Time has a way of trickling down the streams of destiny
and I find myself standing on the precipice looking back
and wondering where it has gone.

A whole lifetime ago in this very town, I started down
a path that shaped my life into what it has become. They
called it "Four Corners" back then--before the railroad
came in and brought the hand of progress with it. The
main street that we walked so many times in our day is
unrecognizable now, consumed by a vast forest of buildings
and concrete. The world we knew here is gone. I'm almost
glad you're not here to see it.

I remember the first day I came to this town, not much more
than a sapling, and eager for adventure. At the first sound of
gunfire, I jumped from that stage and landed myself smack in
the middle of the wildest group of men I'd ever known. Six hard
men from backgrounds as different as the colors of the rainbow.
Little did I realize that they would shape me into the man I was
to become. They were all running from something. Me--I was
running to it.

We first came together under your wing to save that village,
remember? And for nothing more than a nod and a thank you.
Of course, in my youth and stupidity I barreled right in there
with you. We were seven men against an entire unit of soldiers.
What in blazes were we thinking?

The thirst for glory satiated my very being. Still does I guess,
but now the pains in my hands make even writing difficult. I used
to dazzle my children with gun twirling, spinning my pistols around
my fingers the way I used to show off. I haven't done that in
years. I am an old man and my body can no longer keep up with
my spirit.

You were the first man I ever really looked up to, Chris. You
brought us together with no words. Just your very presence
commanded respect and I wanted more than anything for you
to be proud of me. Damn, I wanted so much to be like you. We
all would have ridden to Hell and back for you if you asked us
to. And God knows, at times I think we did.

It's funny how over time your memories of the bad times fade
away and only the good ones remain. I think about the old days
more as the years go by and often find myself wishing I could go
back to the way things used to be. 'Course, I decided a long time ago
never to say "good bye." Just "see you later."

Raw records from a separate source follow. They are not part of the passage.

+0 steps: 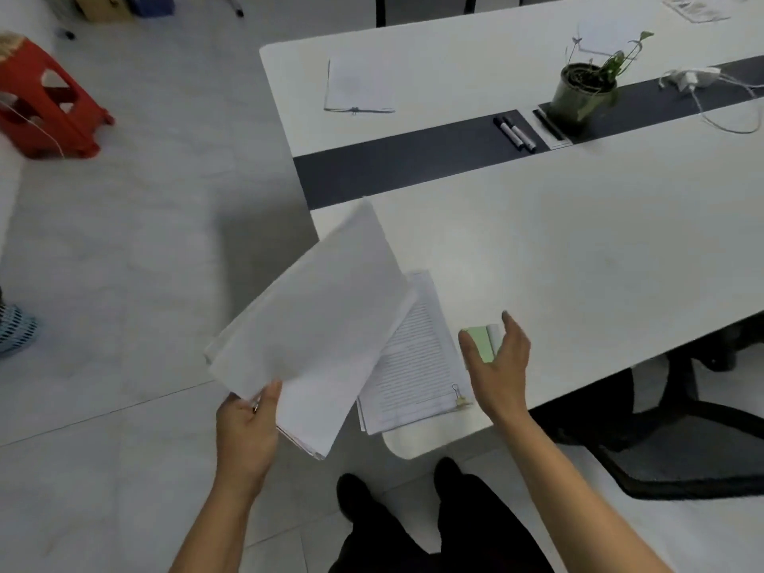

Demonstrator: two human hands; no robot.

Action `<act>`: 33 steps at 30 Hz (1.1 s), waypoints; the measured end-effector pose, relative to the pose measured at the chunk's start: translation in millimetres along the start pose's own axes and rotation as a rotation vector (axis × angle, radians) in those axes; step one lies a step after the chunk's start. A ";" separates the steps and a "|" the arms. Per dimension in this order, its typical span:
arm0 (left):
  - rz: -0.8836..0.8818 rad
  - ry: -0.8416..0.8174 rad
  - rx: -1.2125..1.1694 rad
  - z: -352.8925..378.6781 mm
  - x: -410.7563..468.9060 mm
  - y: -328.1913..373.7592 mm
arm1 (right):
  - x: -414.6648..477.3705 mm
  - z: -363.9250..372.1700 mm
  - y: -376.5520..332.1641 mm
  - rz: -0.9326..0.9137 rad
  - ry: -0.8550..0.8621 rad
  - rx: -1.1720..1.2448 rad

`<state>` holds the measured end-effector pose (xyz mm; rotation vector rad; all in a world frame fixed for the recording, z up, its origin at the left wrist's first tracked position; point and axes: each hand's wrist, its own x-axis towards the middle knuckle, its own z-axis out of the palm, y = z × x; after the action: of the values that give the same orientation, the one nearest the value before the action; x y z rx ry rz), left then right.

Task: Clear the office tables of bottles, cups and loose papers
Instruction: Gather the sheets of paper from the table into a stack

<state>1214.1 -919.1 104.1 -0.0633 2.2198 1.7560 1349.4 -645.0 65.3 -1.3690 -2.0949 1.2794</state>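
Observation:
My left hand [248, 428] grips a stack of white papers [314, 324] by its lower corner, holding it in the air over the near left corner of the white table [558, 250]. A clipped printed document [413, 366] lies on that corner, partly under the held stack. My right hand [500, 366] hovers open just right of it, fingers spread above a green and white slip [481, 343]. Further back, another clipped sheaf of paper [357, 86] lies on the far table half.
A potted plant [583, 91], two markers [514, 132] and a white charger with cable [694, 78] sit along the dark centre strip. More papers [694, 6] lie at the far right. A black office chair [682, 428] stands at the right, a red stool [45, 105] at the left.

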 end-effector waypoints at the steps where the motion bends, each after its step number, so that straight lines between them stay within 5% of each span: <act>1: 0.047 -0.059 0.143 1.2 8.8 4.2 | 0.9 -11.9 -10.6 -0.158 0.039 -0.095; 4: 0.236 -0.335 0.479 8.8 33.8 32.8 | 8.8 -37.3 -37.4 -0.601 0.008 -0.366; 7: 0.376 -0.610 0.608 24.8 50.9 64.5 | 21.7 -48.4 -56.7 -0.750 -0.223 -0.615; 9: 0.443 -0.607 0.576 41.0 56.5 81.6 | 29.1 -53.1 -54.4 -0.651 -0.383 -0.575; 12: 0.574 -0.295 0.711 65.3 66.7 83.9 | 31.5 -50.0 -34.2 -0.359 -0.370 -0.237; 15: 0.289 -0.169 0.657 83.9 68.8 61.2 | 23.1 -37.2 -6.8 -0.023 -0.341 0.099; 18: -0.237 -0.264 0.264 97.4 56.7 18.5 | 17.2 -19.1 11.9 0.257 -0.379 0.299; 20: -0.464 -0.307 0.023 102.0 44.9 -0.7 | 23.6 -10.1 11.9 0.281 -0.402 0.278; 26: -0.387 -0.130 0.000 126.1 37.8 -44.0 | 62.7 20.6 15.0 0.183 -0.458 0.016; 33: -0.394 -0.259 0.269 139.2 48.1 -134.8 | 55.0 22.3 68.8 0.106 -0.518 -0.288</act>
<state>1228.1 -811.9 -63.7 -0.1875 2.0618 1.1804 1346.1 -599.9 -13.5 -1.3845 -2.6709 1.5542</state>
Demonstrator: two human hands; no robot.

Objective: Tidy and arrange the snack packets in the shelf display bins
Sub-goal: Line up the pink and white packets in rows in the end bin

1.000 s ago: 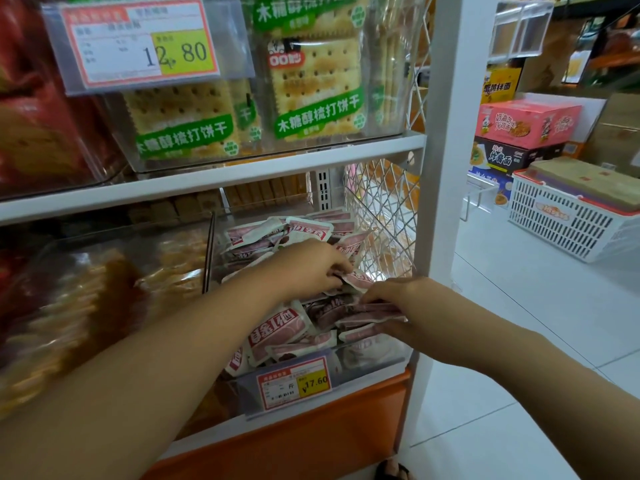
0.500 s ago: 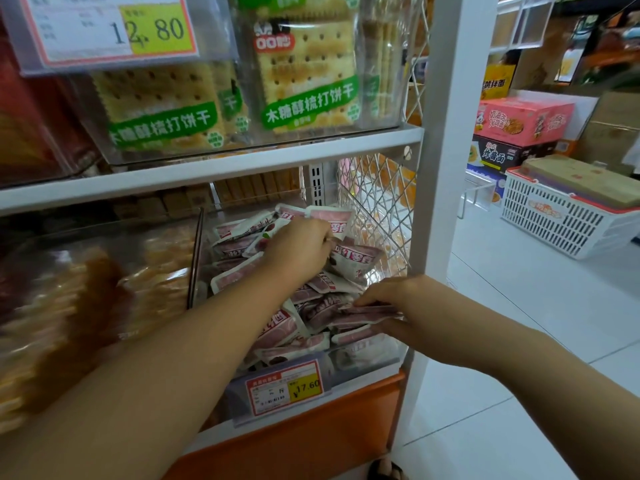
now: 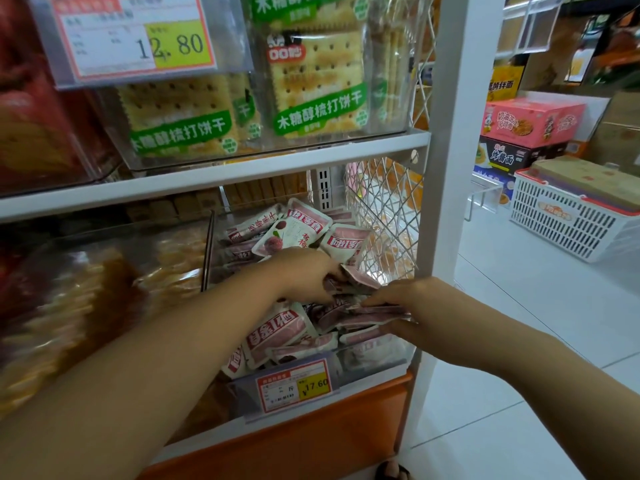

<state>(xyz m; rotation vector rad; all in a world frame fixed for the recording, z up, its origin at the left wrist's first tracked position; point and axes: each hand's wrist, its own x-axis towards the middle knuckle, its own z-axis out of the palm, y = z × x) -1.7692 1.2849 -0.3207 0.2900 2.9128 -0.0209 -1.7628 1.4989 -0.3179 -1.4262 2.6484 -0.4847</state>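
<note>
The packets (image 3: pixel 280 336), pink and white, lie heaped in a clear bin (image 3: pixel 375 356) at the right end of the lower shelf (image 3: pixel 194 441). The left hand (image 3: pixel 304 277) reaches into the middle of the heap, its fingers curled down round a crumpled packet (image 3: pixel 356 277) that sticks out to its right. The right hand (image 3: pixel 412 306) is at the bin's front right corner, thumb above and fingers below a flat stack (image 3: pixel 377 315) of packets, pinching it. The stack lies on the heap, just below and beside the crumpled packet. More packets stand tilted at the back of the bin.

A price tag (image 3: pixel 294 388) reading 17.60 is clipped to the bin's front. To the left, a second bin (image 3: pixel 86 289) holds brownish snacks, blurred. The upper shelf (image 3: pixel 207 174) carries cracker packs (image 3: pixel 318 81) behind a 12.80 tag (image 3: pixel 138 39). Wire mesh (image 3: pixel 384 209) closes the rack's side next to a white post (image 3: pixel 460 133), with an orange base (image 3: pixel 294 441) beneath. Across the pale tiled floor (image 3: pixel 519 341) stand a white basket (image 3: pixel 568 220) and stacked boxes (image 3: pixel 533 123).
</note>
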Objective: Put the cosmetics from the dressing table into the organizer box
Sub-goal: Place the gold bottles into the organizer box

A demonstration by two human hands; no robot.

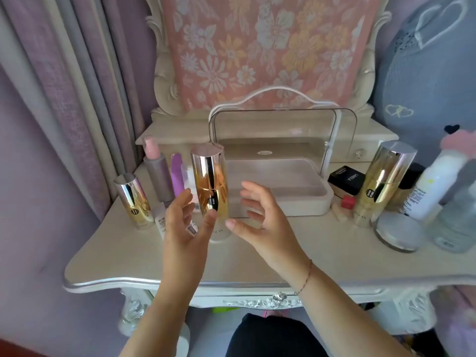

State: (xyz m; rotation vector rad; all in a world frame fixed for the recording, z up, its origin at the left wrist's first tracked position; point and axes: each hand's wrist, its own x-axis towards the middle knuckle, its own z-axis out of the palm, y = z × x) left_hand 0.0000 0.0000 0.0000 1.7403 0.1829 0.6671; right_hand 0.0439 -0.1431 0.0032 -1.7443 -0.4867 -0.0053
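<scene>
On the counter (296,253) before the empty organizer box (278,186), we are closing our spread left hand (184,222) and right hand (260,217) around the first gold bottle (210,184), everything else waiting.

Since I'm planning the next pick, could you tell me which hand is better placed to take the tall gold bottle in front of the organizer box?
Probably the left hand: its thumb already touches the tall gold bottle, while the right hand is open and apart from it, beside the organizer box.
</scene>
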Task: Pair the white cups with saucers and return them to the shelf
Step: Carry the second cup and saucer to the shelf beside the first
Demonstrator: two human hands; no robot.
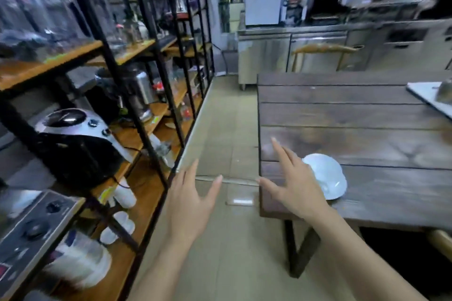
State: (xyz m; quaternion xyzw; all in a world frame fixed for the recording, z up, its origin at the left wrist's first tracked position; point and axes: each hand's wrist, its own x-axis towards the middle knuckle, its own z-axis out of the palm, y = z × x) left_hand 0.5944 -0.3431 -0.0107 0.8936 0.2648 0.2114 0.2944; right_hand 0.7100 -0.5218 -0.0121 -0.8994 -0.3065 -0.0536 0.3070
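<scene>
A white cup [326, 173] sits upside down on a white saucer [338, 194] near the front left corner of the dark wooden table [367, 115]. My right hand [293, 186] hovers open just left of the cup, fingers spread, partly covering its left side. Over the floor between table and shelf, my left hand [189, 199] is open and empty. Several white cups [123, 195] stand on the lower wooden board of the black metal shelf [137, 115] at the left, some of them on saucers [110, 236].
A black and silver appliance [73, 139] and a metal grinder [139, 85] fill the shelf's middle level. A control panel [29, 232] and a stack of white plates [83, 266] are at the lower left. A white tray [430, 95] lies on the table's far right. Steel cabinets [293, 54] stand behind.
</scene>
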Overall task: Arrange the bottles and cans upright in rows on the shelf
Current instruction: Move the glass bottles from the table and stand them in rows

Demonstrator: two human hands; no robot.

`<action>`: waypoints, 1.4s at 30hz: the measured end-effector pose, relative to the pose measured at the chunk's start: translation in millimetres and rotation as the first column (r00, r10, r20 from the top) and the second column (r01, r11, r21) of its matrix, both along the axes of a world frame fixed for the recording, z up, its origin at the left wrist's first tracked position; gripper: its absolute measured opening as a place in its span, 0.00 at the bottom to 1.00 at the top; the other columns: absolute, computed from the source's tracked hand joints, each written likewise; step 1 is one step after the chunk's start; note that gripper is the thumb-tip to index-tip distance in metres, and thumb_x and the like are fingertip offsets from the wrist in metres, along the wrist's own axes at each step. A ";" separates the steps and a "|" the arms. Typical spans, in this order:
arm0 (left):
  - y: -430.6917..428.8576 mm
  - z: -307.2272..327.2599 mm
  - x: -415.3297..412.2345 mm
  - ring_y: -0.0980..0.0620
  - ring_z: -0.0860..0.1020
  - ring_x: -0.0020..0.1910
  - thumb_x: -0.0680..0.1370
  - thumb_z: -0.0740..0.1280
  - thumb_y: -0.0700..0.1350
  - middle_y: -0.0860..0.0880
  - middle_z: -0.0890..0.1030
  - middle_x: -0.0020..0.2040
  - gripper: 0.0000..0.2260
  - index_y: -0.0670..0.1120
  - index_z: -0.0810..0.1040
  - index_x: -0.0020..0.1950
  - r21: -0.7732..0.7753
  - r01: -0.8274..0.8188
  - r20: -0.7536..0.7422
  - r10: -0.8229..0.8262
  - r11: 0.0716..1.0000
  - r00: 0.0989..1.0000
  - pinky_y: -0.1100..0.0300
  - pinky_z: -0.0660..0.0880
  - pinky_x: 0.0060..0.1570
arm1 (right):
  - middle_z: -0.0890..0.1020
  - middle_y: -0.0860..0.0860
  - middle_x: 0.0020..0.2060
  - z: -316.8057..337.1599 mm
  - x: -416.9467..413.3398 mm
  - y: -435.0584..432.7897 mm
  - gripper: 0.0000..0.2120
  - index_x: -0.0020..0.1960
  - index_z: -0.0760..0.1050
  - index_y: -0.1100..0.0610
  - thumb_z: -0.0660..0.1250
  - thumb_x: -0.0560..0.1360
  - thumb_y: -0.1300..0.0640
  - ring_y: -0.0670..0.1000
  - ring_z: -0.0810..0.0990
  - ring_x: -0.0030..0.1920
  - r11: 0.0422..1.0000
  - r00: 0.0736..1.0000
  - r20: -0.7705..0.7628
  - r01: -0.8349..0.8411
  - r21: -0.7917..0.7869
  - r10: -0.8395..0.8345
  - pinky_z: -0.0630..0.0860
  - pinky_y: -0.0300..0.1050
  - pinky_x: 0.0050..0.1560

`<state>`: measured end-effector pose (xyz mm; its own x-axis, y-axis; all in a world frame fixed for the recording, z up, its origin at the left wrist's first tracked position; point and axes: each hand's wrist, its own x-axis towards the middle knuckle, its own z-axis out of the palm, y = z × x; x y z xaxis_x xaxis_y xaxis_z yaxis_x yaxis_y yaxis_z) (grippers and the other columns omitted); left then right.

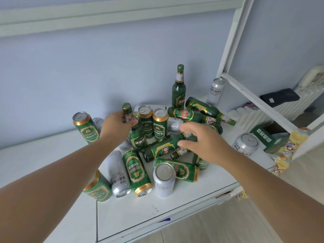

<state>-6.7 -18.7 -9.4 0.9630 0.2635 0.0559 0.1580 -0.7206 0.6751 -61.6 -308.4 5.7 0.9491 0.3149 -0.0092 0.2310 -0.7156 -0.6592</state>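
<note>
A jumble of green bottles and green and silver cans covers the white shelf (pixel 175 207). My left hand (pixel 116 126) grips the neck of an upright green bottle (pixel 137 139) in the middle. My right hand (pixel 205 141) hovers open, fingers spread, just above a green bottle lying on its side (pixel 161 149). Another green bottle (pixel 178 88) stands upright at the back, with a silver can (pixel 216 91) upright to its right. Two green cans (pixel 160 123) stand side by side behind the gripped bottle. Several cans lie flat in front, among them a green can (pixel 136 172).
A white frame post (pixel 231 35) and slanted rail (pixel 259 102) rise at the shelf's right end. A short silver can (pixel 246 143) stands near that end. Beyond it are a white radiator (pixel 273 111), a green box (pixel 264 137) and a yellow packet (pixel 287 151). Pale wall behind.
</note>
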 end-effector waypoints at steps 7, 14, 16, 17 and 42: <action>6.8 -0.4 -3.2 0.53 0.80 0.41 0.77 0.73 0.52 0.55 0.83 0.43 0.06 0.52 0.82 0.51 -0.014 -0.020 0.003 0.020 1.000 1.000 0.57 0.73 0.38 | 0.81 0.48 0.63 5.4 47.8 -46.3 0.22 0.70 0.74 0.53 0.73 0.77 0.53 0.46 0.79 0.63 0.990 0.995 0.048 0.089 -0.112 -0.084 0.74 0.51 0.68; 4.2 2.5 0.7 0.49 0.81 0.48 0.78 0.72 0.52 0.54 0.84 0.48 0.06 0.52 0.82 0.53 0.006 -0.013 -0.013 0.013 1.000 1.000 0.50 0.79 0.51 | 0.82 0.47 0.58 -15.1 93.9 -78.2 0.17 0.62 0.77 0.49 0.74 0.75 0.50 0.52 0.81 0.58 0.898 0.999 -0.041 -0.033 -0.439 0.017 0.77 0.54 0.60; 3.9 2.0 2.1 0.50 0.81 0.47 0.78 0.72 0.51 0.54 0.84 0.48 0.07 0.52 0.82 0.54 0.017 -0.008 -0.011 0.008 1.000 1.000 0.52 0.78 0.50 | 0.80 0.43 0.44 -25.9 106.8 -83.8 0.10 0.46 0.73 0.41 0.75 0.73 0.47 0.52 0.80 0.49 0.859 0.995 -0.073 -0.090 -0.504 0.062 0.77 0.49 0.48; 3.4 1.5 2.8 0.51 0.81 0.48 0.78 0.72 0.51 0.54 0.84 0.48 0.07 0.52 0.82 0.54 0.021 -0.006 -0.009 0.006 1.000 1.000 0.53 0.78 0.50 | 0.77 0.41 0.40 -30.7 112.8 -86.4 0.13 0.41 0.69 0.39 0.75 0.73 0.46 0.50 0.78 0.46 0.842 0.991 -0.102 -0.132 -0.523 0.091 0.73 0.44 0.43; -2.9 -1.4 8.2 0.54 0.81 0.50 0.77 0.73 0.53 0.56 0.84 0.50 0.10 0.54 0.82 0.56 -0.002 -0.037 -0.068 0.036 0.999 0.997 0.56 0.76 0.48 | 0.79 0.48 0.47 -82.8 151.4 -57.8 0.17 0.58 0.66 0.43 0.69 0.75 0.55 0.51 0.78 0.45 0.507 0.895 -0.352 -0.445 -0.739 0.272 0.78 0.48 0.47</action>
<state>1.5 -21.6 -10.9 0.9543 0.2986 -0.0101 0.2297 -0.7116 0.6640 89.8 -366.2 -77.0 0.7100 0.4106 -0.5722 0.5400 -0.8389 0.0681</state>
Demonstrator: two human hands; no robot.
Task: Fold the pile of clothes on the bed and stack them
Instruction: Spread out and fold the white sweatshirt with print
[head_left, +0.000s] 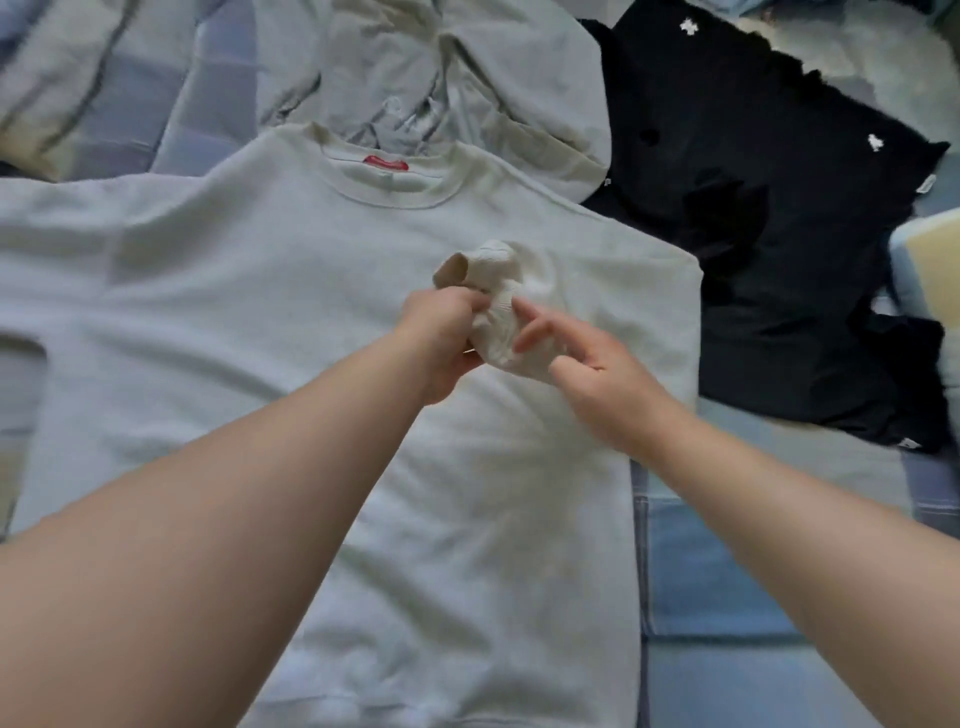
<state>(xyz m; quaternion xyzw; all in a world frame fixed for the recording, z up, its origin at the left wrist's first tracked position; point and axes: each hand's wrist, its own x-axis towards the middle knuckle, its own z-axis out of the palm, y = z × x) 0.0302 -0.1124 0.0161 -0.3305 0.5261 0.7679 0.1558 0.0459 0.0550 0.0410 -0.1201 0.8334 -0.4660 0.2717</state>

We were quite the lot, weren't we? Had our laughs and, from time
to time, our fights. Good ol' Buck saw to that. You know,
as much as he irritated me with all his bragging and advice,
I loved that son of a bitch. He was like a big brother to me and we
sure did we get into some trouble. He was a good man. Looking
back, that unwanted advice saved my life more times than I'd
care to remember.

I learned so much in those years we spent riding through the
territory. Each of the boys had their own little lessons to give,
some more willingly accepted than others. Vin taught me his
methods of tracking, although I could never hold a candle to him.
Took me years to get good at it, but then I never lived with
Indians like he did. He accepted me into the group quicker than
anyone else, especially you. I reckon Vin was probably the 
easiest for me to get along with, aside from Nathan. They both
usually kept their opinions to themselves to avoid confrontation
when I was busy shooting off my mouth. Damn near got me
killed sometimes, but I learned my lessons the hard way in a
hard land.

Nathan was a downright pleasant man to be around. I wish I
would have noticed it at the time. What's that saying about
hindsight being 20/20? Nathan was the only one I could afford
to play poker with. And he had the deepest bass voice in the
world. One time I heard him sing "Amazing Grace" and it liked
to brought tears to my eyes. I bet you didn't know that he sang,
did you? I can't count how many times he saved my life. None
of us would have ever survived our jobs without him.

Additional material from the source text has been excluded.